Hisonotus notopagos
- Conservation status: Least Concern (IUCN 3.1)

Scientific classification
- Kingdom: Animalia
- Phylum: Chordata
- Class: Actinopterygii
- Order: Siluriformes
- Family: Loricariidae
- Genus: Hisonotus
- Species: H. notopagos
- Binomial name: Hisonotus notopagos Carvalho & Reis, 2011

= Hisonotus notopagos =

- Authority: Carvalho & Reis, 2011
- Conservation status: LC

Species of catfish

Hisonotus notopagos is a species of freshwater ray-finned fish belonging to the family Loricariidae, the suckermouth armored catfishes, and the subfamily Hypoptopomatinae. the cascudinhos. This catfish is endemic to Brazil where it is found in the upper Camaquã River drainage, a tributary of the Lagoa dos Patos in the state of Rio Grande do Sul. This species reaches a standard length of 3.7 cm.
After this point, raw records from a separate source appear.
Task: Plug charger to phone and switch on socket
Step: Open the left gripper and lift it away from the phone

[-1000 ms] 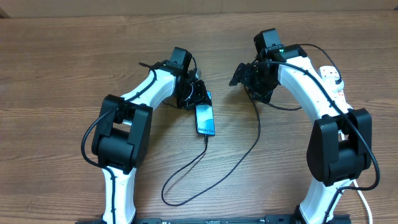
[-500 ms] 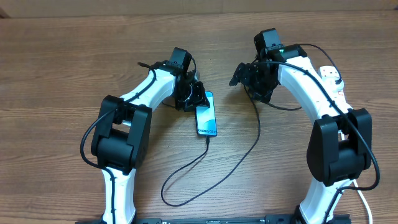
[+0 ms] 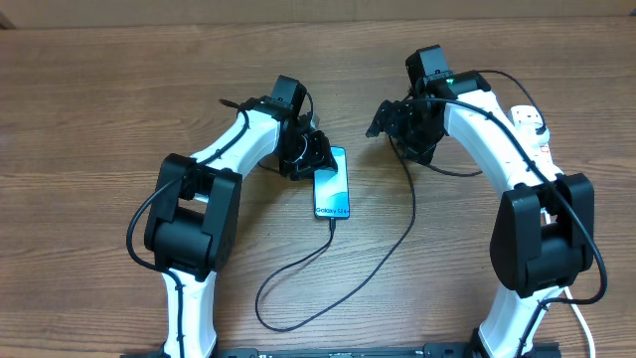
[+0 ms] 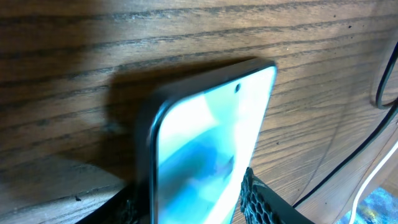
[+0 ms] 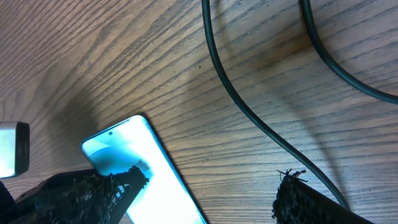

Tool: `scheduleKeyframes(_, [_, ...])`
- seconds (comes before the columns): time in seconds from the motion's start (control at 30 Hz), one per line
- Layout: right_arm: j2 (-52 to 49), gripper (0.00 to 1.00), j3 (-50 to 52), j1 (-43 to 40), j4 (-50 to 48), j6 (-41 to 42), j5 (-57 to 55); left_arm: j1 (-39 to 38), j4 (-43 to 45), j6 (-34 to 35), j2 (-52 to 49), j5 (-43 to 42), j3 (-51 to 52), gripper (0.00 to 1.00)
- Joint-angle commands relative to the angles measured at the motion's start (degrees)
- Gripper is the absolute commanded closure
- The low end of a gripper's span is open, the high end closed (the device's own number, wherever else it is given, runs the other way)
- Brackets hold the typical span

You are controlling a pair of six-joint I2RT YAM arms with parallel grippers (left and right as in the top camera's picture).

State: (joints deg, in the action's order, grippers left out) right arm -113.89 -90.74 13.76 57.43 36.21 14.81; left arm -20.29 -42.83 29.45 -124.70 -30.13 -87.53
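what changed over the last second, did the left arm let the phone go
The phone tipped flatter, so its screen faces up more, and it shifted slightly to the right. The left gripper is at the phone's far end with a finger on either side. It is unclear whether it has fully let go. The right gripper stayed open in place. The charger still reaches the phone's near end, and the socket has not moved.

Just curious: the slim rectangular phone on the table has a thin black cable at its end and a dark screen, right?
Not dark: the slim rectangular phone shows a lit light-blue screen in the overhead view. The thin black cable does meet its end.
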Motion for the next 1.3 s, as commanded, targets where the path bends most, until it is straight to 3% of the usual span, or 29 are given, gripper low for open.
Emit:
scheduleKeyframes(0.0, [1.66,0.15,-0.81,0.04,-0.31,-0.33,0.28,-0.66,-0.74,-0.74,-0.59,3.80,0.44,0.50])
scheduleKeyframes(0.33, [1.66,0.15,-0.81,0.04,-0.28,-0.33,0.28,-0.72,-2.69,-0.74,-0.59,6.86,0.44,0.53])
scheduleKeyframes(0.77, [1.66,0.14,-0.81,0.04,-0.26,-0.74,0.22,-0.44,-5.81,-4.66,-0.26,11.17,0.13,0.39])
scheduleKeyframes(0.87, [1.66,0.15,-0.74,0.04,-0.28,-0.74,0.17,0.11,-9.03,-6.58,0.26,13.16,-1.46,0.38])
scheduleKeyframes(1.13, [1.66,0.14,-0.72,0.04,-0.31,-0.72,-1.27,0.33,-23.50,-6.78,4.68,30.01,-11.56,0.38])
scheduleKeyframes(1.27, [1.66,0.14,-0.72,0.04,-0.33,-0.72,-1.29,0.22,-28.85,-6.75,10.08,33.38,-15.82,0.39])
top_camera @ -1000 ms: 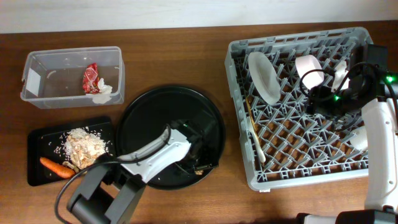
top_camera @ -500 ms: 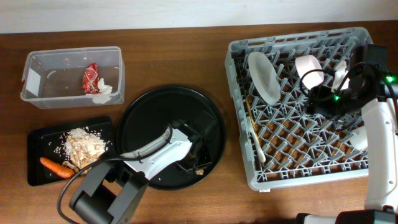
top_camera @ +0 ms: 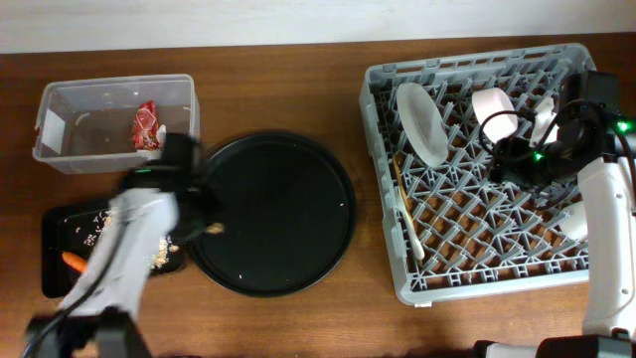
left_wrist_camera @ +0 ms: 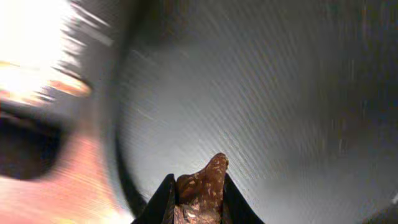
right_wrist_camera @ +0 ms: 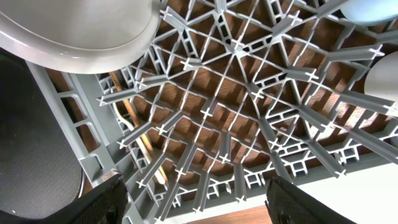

Hisonotus notopagos was described in 2011 by Tiago P. Carvalho (of the Pontifical Xavierian University) and Roberto E. Reis (of the Pontifical Catholic University of Rio Grande do Sul) as part of a taxonomic review of Hisonotus species in the Lagoa dos Patos system, alongside five other species: H. heterogaster, H. brunneus, H. vireo, H. carreiro, and H. prata. The type locality of H. notopagos is stated to be the Lavras do Sul, a small creek which is a tributary of the arroio das Lavras on road from Lavras do Sul to Bagé, in the Camaquã drainage at 30°50'18"S, 53°55'43"W in Rio Grande do Sul.